Kelly proposed a treatment that sounded both logical and strangely unmedical. Normally, she told Browning, the friendly bacteria that reside in the human intestine maintain a seesawing balance that keeps pathogenic bacteria in check. That equilibrium can be temporarily disrupted—as with standard antibiotic treatment—but it nearly always returns to stability. Browning’s own bacterial community had lost that ability, probably for good. Still, there was a way to restore normality, Kelly said. She could replace Browning’s bacteria completely, by inserting into her colon a diluted sample of stool from someone whose intestinal health was good. If the good bacteria in the donated stool took hold and recolonized her intestine, the C. difficile would be crowded out, and she would be cured.

Browning had never heard of such a procedure—variously called fecal transplant, fecal bacteriotherapy or fecal flora reconstitution—but she was ready to try anything. Kelly asked her to recruit a healthy donor. Browning chose her 49-year-old son. In the fall of 2009 Browning performed the bowel-cleansing routine that precedes a colonoscopy, while her son took an overnight laxative. Kelly diluted the donation, then used colonoscopy instruments to squirt the solution high up in Browning’s large intestine. The diarrhea resolved in two days and has never recurred.

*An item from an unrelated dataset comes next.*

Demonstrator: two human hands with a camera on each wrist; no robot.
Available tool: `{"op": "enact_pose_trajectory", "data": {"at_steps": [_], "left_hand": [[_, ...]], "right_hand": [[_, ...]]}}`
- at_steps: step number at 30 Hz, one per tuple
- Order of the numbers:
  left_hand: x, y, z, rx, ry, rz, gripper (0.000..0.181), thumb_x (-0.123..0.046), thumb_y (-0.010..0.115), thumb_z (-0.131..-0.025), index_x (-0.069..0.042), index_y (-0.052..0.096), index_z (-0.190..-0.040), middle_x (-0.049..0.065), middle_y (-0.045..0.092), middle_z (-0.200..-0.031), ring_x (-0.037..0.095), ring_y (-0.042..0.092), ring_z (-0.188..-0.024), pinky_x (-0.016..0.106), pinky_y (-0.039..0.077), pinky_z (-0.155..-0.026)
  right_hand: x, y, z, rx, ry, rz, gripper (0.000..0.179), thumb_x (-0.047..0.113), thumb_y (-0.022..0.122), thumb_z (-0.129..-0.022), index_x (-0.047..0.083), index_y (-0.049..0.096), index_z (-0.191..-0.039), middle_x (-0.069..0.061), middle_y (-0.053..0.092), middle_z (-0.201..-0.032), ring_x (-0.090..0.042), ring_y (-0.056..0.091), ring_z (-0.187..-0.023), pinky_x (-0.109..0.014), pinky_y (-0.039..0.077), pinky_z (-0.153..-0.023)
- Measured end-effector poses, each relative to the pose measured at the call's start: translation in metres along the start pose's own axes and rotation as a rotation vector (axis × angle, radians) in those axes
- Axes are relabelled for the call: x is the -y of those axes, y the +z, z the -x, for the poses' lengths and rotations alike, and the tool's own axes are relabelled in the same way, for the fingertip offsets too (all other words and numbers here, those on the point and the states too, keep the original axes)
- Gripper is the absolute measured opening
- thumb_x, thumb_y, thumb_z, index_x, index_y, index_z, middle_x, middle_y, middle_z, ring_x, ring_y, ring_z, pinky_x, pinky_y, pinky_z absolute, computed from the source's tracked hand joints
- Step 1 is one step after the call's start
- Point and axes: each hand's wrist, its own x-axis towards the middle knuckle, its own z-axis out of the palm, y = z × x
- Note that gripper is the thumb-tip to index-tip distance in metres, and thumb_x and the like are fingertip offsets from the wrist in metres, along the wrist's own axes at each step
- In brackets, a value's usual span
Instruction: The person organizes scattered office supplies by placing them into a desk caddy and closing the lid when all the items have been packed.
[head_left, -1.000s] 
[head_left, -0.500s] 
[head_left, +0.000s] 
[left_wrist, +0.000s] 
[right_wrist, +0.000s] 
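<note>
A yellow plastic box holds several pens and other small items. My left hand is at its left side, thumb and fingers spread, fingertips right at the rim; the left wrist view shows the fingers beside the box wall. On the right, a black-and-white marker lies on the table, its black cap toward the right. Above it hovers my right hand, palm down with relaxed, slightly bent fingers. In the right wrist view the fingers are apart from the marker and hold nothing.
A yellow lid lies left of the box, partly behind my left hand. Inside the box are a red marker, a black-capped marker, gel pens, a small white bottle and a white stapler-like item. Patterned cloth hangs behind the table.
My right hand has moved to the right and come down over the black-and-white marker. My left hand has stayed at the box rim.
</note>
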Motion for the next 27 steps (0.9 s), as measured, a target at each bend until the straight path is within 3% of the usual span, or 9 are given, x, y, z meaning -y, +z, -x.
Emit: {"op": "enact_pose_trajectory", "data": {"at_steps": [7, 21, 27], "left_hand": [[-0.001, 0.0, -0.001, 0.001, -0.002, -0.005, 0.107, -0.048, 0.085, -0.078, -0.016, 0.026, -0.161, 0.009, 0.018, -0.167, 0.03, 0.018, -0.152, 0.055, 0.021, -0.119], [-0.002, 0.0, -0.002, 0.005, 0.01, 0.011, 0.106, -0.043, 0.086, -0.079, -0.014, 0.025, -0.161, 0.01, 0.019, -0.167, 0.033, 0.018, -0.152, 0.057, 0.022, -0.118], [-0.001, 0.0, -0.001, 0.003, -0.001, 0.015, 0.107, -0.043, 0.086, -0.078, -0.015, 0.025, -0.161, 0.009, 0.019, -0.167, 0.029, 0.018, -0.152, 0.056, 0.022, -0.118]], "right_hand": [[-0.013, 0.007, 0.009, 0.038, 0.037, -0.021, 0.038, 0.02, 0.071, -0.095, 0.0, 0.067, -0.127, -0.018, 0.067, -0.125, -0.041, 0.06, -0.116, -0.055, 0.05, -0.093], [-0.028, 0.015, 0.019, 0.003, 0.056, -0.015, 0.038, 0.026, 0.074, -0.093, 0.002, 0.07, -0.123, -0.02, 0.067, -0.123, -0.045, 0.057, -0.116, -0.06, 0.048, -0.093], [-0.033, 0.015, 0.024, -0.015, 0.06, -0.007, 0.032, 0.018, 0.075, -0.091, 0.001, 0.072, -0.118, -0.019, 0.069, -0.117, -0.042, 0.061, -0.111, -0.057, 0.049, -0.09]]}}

“I can’t understand why more doctors aren’t doing this,” says Browning, now 80. Yet a complex combination of federal regulations and research rules—along with just plain squeamishness—could keep the procedure from helping potentially thousands of people who might benefit.

A Growing Threat
Browning is not alone in being a success story. In medical journals, about a dozen clinicians in the U.S., Europe and Australia have described performing fecal transplants on about 300 C. difficile patients so far. More than 90 percent of those patients recovered completely, an unheard-of proportion. “There is no drug, for anything, that gets to 95 percent,” Kelly says. Plus, “it is cheap and it is safe,” says Lawrence Brandt, a professor of medicine and surgery at the Albert Einstein College of Medicine, who has been performing the procedure since 1999.

So far, though, fecal transplants remain a niche therapy, practiced only by gastroenterologists who work for broad-minded institutions and who have overcome the ick factor. To become widely accepted, recommended by professional societies and reimbursed by insurers, the transplants will need to be rigorously studied in a randomized clinical trial, in which people taking a treatment are assessed alongside people who are not. Kelly and several others have drafted a trial design to submit to the National Institutes of Health for grant funding. Yet an unexpected obstacle stands in their way: before the NIH approves any trial, the substance being studied must be granted “investigational” status by the Food and Drug Administration. The main categories under which the FDA considers things to be investigated are drugs, devices, and biological products such as vaccines and tissues. Feces simply do not fit into any of those categories.